L’érosion du Journal le Monde
Posté par francesca7 le 25 février 2015
quotidien du soir fondé en décembre 1944.
À la Libération, le général de Gaulle, en accord avec les projets de la Résistance, juge nécessaire de renouveler en profondeur les structures de la presse française. Dans ce cadre, un grand quotidien du soir doit constituer, par son sérieux et son indépendance, tant politique que financière, un organe de référence de stature internationale. Opposé à la reparution du Temps - trop lié aux milieux industriels et financiers dans l’entre-deux-guerres, puis au régime de Vichy jusqu’à son sabordage en novembre 1942 -, le général de Gaulle assigne cette mission à un nouveau titre : telle est l’origine du Monde, dont le premier numéro paraît le 18 (daté du 19) décembre 1944. Choisi pour diriger le journal, Hubert Beuve-Méry, démissionnaire du Temps au lendemain des accords de Munich (1938), imprime vite sa marque au quotidien de la rue des Italiens, qui manifeste de plus en plus sa liberté vis-à-vis du pouvoir en place. Signés « Sirius », ses éditoriaux défendent le lien entre la morale et la politique, et prennent volontiers l’opinion à contre-courant. Par ses prises de position, Beuve-Méry s’attire l’inimitié de ses concurrents, mais aussi de ses deux principaux associés, René Courtin et Christian Alfred Funck-Brentano, qui quittent le journal en 1949.

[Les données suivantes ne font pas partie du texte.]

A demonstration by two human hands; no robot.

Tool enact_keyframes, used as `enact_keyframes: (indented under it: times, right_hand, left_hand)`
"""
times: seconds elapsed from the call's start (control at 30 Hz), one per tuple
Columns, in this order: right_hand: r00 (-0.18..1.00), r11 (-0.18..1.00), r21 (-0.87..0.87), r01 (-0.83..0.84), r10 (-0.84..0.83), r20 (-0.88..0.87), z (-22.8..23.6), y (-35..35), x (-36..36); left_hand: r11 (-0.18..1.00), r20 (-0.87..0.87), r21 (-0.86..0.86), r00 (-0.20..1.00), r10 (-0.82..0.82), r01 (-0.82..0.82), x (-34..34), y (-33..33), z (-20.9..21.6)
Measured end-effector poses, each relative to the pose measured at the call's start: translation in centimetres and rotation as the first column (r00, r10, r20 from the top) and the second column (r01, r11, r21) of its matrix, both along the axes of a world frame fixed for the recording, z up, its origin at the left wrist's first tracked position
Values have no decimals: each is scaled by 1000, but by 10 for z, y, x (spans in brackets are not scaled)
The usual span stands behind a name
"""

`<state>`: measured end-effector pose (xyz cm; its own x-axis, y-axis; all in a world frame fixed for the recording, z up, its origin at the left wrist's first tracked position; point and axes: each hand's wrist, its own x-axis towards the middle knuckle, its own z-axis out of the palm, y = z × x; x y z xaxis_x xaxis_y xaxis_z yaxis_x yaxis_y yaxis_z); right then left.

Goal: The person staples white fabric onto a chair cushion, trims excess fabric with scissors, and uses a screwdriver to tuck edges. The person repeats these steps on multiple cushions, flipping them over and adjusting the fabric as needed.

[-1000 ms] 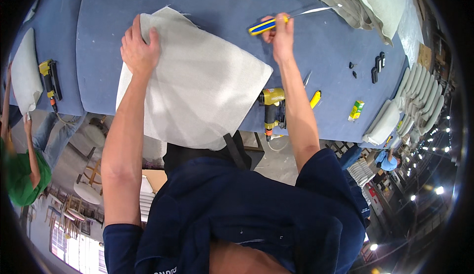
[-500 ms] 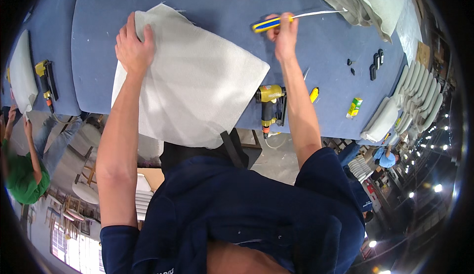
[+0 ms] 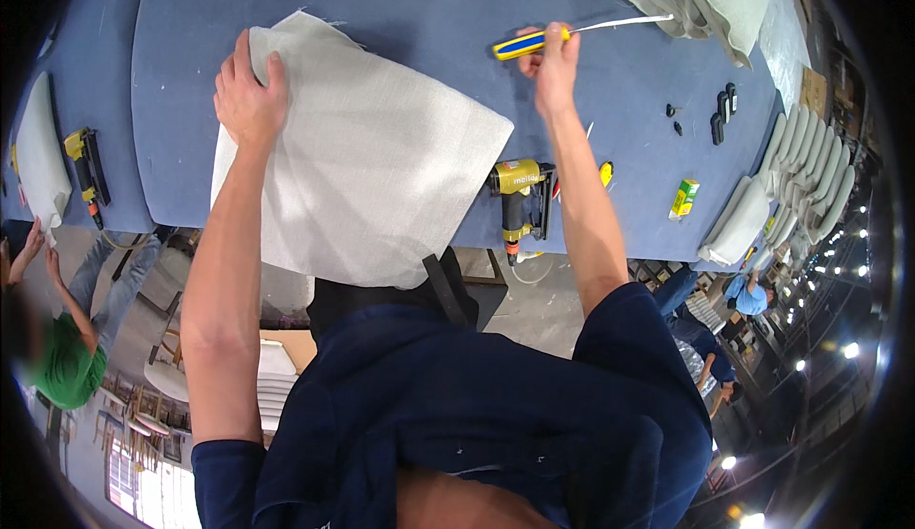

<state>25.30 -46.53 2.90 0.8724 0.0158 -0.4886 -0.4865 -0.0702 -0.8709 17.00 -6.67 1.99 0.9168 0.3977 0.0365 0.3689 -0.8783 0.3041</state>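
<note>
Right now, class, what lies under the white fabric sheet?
The white fabric sheet lies on the blue table, its near edge overhanging. The left hand presses on top. Anything between the fabric and the table is covered, so it cannot be seen.

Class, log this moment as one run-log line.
left hand: flat on white fabric sheet | right hand: gripping yellow-blue tool | surface: blue table

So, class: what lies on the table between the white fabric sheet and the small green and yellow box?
In the head view, a yellow staple gun lies between the white fabric sheet and the green and yellow box, with the person's right forearm crossing above.
</note>
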Motion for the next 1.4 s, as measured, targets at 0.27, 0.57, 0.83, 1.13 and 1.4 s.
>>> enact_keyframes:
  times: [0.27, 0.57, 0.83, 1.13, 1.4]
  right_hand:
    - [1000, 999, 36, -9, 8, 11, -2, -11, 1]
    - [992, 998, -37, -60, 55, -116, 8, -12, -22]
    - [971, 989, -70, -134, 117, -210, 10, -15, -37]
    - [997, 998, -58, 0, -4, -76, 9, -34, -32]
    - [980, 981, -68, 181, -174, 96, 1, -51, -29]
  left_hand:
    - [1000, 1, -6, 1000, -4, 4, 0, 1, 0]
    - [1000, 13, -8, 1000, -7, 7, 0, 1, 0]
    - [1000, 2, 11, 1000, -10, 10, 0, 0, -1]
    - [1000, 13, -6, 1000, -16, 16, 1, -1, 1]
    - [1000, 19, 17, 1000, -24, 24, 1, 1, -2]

Entreprise de presse originale, le Monde ouvre son capital à ses rédacteurs, qui se constituent en société anonyme en 1951 (en 1985, les lecteurs entreront à leur tour dans le capital du journal). Dès le début des années 1960, le Monde devient une véritable institution dont les ventes ne cessent de progresser, pour atteindre 800 000 exemplaires au mois de mai 1968. Favorable à un règlement rapide de la question algérienne, le journal soutient le retour au pouvoir du général de Gaulle en 1958, avant de s’opposer à celui-ci dès le référendum d’octobre 1962 portant sur l’élection du président de la République au suffrage universel. L’évolution du journal vers la gauche est confirmée par l’accession de Jacques Fauvet à sa tête (il en est directeur de 1969 à 1982) : lors des scrutins présidentiels de 1965, 1974 et 1981, le Monde se prononce ainsi en faveur de François Mitterrand. Mais, pendant les deux septennats de ce dernier (1981-1995), le quotidien préserve son indépendance et joue un rôle important dans la révélation des « affaires » qui entourent le pouvoir socialiste.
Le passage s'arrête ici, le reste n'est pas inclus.